■ Try it
Scan the following data for lines with "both" and state how many there are, as a number only.

■ Data for this task

+++++

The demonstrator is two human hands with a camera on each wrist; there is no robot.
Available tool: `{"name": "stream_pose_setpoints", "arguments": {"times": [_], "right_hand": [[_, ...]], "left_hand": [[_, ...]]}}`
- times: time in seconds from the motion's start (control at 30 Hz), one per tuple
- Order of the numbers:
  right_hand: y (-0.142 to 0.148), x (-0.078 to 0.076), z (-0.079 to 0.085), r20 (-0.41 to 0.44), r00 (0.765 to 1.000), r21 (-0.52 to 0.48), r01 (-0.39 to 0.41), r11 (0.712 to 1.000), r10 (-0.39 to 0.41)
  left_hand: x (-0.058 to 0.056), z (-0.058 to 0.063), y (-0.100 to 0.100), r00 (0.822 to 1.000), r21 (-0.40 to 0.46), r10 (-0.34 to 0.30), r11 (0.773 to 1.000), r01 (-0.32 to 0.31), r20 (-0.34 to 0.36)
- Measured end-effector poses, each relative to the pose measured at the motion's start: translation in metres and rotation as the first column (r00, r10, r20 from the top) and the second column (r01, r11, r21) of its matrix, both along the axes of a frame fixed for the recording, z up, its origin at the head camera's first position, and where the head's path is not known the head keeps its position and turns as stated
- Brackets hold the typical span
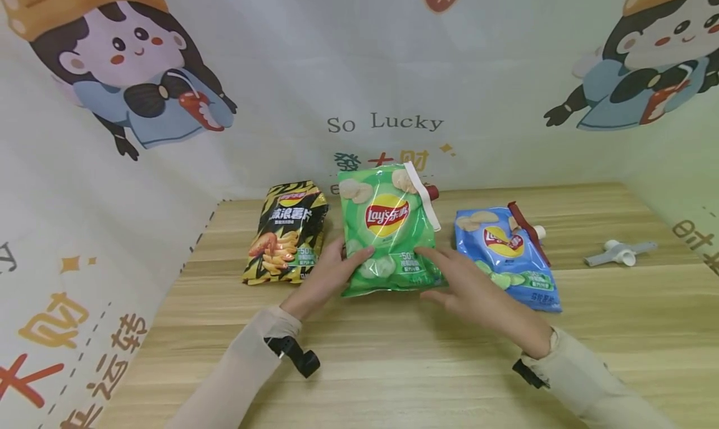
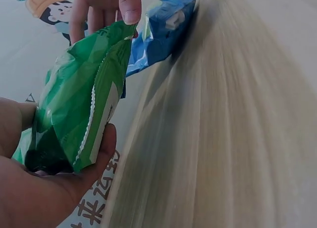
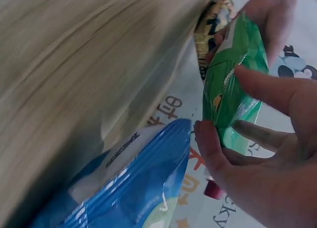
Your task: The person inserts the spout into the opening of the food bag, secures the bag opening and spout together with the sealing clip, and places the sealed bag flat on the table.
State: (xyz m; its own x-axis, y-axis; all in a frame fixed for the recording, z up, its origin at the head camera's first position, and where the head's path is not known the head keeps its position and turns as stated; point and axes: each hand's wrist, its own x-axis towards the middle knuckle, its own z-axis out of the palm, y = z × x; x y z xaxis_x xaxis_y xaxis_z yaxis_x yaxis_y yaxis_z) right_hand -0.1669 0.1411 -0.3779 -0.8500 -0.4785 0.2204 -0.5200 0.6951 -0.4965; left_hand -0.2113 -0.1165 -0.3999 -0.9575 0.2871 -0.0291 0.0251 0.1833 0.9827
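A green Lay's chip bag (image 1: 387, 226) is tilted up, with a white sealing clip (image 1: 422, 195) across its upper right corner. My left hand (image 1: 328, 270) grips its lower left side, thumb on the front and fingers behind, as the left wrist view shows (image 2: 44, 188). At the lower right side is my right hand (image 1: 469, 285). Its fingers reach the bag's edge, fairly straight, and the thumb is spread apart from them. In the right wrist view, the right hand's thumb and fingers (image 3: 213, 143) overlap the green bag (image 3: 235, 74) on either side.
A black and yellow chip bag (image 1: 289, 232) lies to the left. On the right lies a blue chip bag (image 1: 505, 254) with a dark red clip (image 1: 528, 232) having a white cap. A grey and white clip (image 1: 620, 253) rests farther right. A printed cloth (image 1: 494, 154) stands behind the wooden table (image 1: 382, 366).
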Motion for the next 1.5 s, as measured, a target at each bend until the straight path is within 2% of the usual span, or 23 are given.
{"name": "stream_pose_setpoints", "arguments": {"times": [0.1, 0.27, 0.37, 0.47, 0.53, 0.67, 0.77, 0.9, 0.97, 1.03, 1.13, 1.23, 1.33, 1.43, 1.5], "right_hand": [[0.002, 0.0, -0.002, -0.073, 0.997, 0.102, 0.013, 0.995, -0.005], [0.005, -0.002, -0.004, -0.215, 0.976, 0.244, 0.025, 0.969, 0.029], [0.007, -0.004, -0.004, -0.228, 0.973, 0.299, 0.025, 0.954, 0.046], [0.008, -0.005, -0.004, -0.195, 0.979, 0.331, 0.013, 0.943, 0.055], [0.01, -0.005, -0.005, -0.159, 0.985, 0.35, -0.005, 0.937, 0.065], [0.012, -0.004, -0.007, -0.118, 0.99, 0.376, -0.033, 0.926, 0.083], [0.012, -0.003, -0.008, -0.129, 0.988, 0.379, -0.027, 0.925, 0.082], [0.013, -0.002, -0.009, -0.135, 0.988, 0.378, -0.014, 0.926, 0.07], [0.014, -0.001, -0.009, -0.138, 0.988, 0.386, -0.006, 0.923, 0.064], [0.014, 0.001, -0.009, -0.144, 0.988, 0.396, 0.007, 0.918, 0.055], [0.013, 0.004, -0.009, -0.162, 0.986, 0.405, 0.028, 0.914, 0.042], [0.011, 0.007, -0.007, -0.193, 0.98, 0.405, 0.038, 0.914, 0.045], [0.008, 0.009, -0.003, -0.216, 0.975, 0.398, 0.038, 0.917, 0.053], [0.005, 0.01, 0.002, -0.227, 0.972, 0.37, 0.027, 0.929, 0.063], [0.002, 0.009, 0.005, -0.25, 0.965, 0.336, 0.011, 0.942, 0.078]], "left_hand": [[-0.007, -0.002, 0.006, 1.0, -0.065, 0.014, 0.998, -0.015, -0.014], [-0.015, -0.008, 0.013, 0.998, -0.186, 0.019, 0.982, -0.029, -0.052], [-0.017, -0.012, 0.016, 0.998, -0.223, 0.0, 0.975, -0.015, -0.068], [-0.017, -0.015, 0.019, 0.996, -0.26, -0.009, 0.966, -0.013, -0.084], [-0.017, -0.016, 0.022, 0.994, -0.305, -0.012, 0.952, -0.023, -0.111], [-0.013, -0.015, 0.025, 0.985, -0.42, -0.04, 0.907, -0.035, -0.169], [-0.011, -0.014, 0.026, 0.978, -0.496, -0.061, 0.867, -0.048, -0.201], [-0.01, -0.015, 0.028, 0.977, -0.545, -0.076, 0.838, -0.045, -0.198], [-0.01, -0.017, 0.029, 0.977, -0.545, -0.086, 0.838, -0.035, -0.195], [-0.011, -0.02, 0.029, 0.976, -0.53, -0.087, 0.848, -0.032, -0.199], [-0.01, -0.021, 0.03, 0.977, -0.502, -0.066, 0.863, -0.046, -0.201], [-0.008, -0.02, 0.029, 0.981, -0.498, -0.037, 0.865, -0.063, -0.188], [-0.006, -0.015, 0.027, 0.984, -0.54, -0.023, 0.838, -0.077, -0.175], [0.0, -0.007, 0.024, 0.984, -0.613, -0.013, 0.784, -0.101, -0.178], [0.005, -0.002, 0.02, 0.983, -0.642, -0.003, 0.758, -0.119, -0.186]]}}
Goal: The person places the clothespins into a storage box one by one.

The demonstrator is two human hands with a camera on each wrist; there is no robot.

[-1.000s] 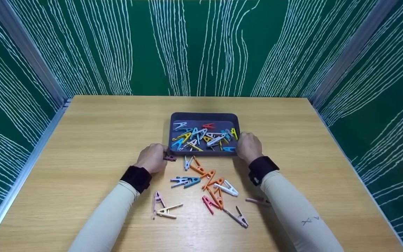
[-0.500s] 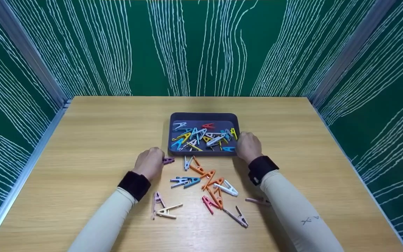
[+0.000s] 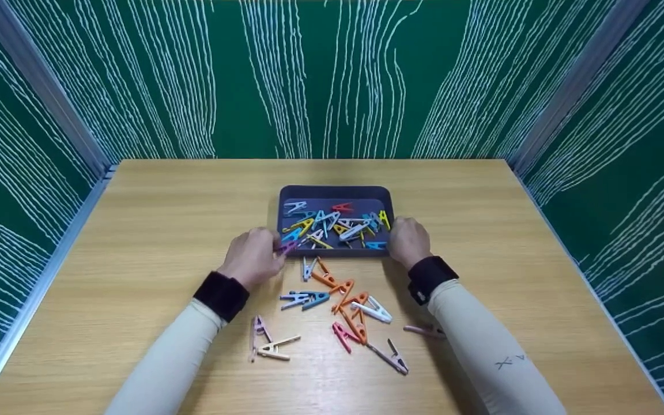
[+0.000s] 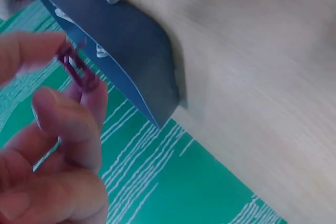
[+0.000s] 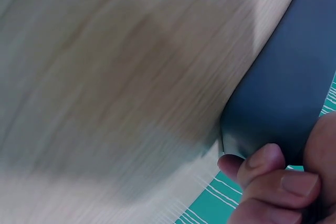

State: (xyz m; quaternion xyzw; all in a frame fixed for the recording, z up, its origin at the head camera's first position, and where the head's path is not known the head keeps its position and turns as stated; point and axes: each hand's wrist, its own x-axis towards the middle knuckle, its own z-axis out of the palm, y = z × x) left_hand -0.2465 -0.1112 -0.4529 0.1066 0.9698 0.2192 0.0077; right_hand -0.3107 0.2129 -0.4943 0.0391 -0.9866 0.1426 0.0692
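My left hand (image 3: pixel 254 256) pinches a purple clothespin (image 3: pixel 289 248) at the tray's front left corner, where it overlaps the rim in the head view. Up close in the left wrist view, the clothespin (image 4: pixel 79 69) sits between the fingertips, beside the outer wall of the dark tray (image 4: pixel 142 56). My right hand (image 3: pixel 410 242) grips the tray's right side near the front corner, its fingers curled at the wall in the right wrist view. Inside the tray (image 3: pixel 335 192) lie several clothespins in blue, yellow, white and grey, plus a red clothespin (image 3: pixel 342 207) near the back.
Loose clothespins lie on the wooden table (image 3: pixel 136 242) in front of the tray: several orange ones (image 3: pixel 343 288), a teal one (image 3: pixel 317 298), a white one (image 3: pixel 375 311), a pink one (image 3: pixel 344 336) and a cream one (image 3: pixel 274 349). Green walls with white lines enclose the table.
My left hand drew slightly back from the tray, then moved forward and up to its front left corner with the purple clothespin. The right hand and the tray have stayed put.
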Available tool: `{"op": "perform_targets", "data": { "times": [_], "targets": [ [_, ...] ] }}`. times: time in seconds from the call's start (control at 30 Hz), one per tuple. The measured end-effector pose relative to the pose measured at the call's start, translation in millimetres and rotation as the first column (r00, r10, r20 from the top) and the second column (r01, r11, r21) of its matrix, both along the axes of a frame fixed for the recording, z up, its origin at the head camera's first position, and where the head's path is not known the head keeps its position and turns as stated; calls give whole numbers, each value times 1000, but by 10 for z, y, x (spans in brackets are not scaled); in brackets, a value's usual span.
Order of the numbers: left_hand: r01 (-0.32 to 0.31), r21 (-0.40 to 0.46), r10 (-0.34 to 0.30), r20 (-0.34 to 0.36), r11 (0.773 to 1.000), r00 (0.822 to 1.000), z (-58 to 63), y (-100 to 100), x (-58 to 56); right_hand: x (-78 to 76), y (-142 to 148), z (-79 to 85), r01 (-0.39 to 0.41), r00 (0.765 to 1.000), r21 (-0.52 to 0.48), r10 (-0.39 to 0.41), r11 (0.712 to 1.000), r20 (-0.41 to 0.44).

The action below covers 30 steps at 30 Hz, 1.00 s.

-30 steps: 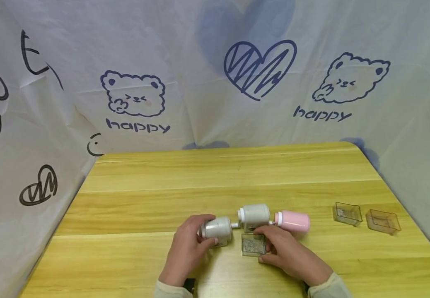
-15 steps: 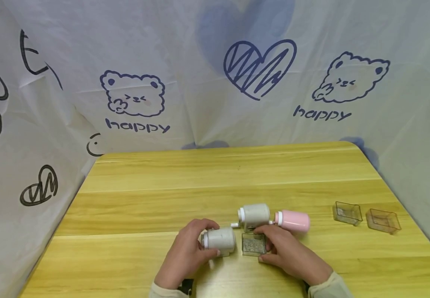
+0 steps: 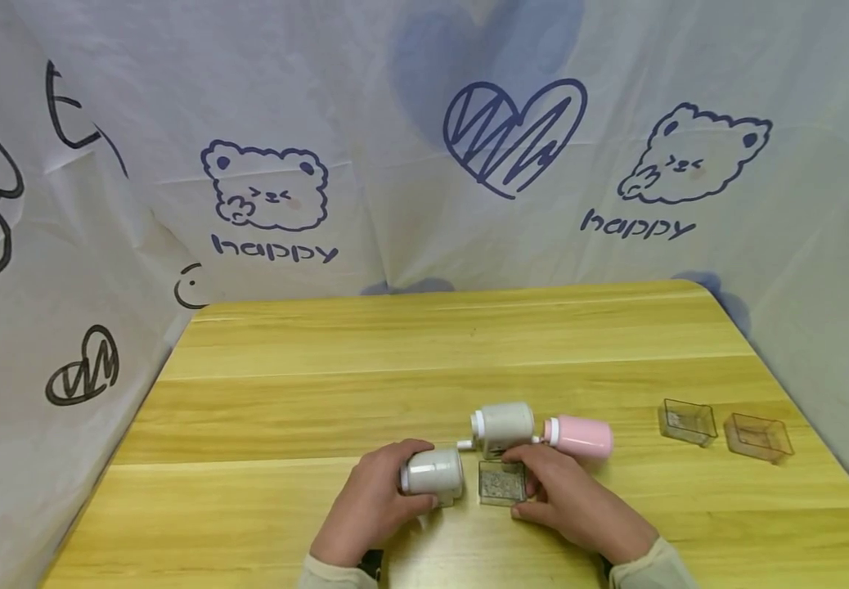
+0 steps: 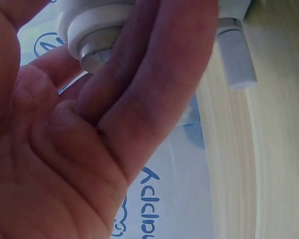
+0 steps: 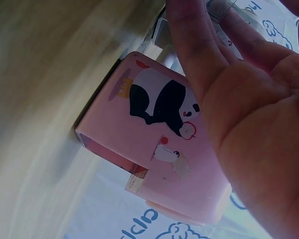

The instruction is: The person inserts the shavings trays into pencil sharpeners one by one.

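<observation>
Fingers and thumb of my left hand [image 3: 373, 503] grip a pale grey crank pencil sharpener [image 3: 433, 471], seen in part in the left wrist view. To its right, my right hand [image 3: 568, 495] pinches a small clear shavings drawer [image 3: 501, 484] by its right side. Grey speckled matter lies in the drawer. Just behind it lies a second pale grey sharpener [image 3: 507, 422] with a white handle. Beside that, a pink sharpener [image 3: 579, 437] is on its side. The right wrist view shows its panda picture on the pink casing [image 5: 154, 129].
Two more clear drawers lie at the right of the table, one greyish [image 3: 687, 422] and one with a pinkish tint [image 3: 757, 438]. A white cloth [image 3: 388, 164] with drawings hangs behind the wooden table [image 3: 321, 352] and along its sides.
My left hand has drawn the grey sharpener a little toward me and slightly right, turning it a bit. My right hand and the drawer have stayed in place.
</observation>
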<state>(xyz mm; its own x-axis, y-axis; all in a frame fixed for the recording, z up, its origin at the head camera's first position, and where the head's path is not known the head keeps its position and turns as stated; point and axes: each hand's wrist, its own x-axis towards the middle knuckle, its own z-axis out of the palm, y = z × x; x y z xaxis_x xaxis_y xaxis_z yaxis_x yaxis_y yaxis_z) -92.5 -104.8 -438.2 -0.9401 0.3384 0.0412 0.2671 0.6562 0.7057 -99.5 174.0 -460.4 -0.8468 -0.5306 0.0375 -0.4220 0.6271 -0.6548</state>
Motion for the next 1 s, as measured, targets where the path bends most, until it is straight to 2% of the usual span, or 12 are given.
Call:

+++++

■ Worked solution
2